> **What you should do**: Copy out all of the data below with no alterations.

*** Supplied data Section Begins ***

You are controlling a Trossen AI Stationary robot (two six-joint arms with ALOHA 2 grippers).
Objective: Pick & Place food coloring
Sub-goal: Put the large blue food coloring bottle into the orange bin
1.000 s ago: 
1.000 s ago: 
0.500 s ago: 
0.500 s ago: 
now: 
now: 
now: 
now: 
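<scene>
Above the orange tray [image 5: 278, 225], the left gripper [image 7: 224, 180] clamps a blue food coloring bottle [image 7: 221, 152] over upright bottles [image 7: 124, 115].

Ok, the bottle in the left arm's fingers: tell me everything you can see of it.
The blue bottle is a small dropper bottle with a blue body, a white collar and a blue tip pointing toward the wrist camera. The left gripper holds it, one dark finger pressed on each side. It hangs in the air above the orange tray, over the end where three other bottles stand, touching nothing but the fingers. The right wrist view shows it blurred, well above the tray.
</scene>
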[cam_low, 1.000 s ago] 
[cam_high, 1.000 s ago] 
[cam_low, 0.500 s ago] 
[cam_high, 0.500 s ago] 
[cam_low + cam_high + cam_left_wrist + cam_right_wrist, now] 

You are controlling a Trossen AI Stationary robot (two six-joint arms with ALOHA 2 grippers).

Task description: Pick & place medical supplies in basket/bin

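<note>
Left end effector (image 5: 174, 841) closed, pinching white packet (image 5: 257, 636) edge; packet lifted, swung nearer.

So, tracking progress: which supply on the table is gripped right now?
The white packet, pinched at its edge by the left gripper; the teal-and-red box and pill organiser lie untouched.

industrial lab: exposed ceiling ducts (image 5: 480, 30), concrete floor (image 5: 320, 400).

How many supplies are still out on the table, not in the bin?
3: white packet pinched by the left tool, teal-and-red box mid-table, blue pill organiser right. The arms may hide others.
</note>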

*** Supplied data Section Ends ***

> **The answer**:
You are controlling a Trossen AI Stationary robot (two six-joint arms with ALOHA 2 grippers).
Objective: Pick & Place food coloring
Sub-goal: Put the large blue food coloring bottle into the orange bin
1.000 s ago: 
1.000 s ago: 
0.500 s ago: 
0.500 s ago: 
now: 
now: 
now: 
now: 
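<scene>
Above the orange tray [image 5: 278, 225], the left gripper [image 7: 224, 180] clamps a blue food coloring bottle [image 7: 221, 152] over upright bottles [image 7: 124, 115].

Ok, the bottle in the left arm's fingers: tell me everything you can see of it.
The blue bottle is a small dropper bottle with a blue body, a white collar and a blue tip pointing toward the wrist camera. The left gripper holds it, one dark finger pressed on each side. It hangs in the air above the orange tray, over the end where three other bottles stand, touching nothing but the fingers. The right wrist view shows it blurred, well above the tray.
</scene>
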[cam_low, 1.000 s ago] 
[cam_high, 1.000 s ago] 
[cam_low, 0.500 s ago] 
[cam_high, 0.500 s ago] 
[cam_low + cam_high + cam_left_wrist + cam_right_wrist, now] 

You are controlling a Trossen AI Stationary robot (two six-joint arms with ALOHA 2 grippers).

Task description: Pick & place medical supplies in basket/bin

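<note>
Left end effector (image 5: 174, 841) closed, pinching white packet (image 5: 257, 636) edge; packet lifted, swung nearer.

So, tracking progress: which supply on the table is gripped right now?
The white packet, pinched at its edge by the left gripper; the teal-and-red box and pill organiser lie untouched.

industrial lab: exposed ceiling ducts (image 5: 480, 30), concrete floor (image 5: 320, 400).

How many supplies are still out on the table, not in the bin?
3: white packet pinched by the left tool, teal-and-red box mid-table, blue pill organiser right. The arms may hide others.
</note>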

There's no more to this exercise.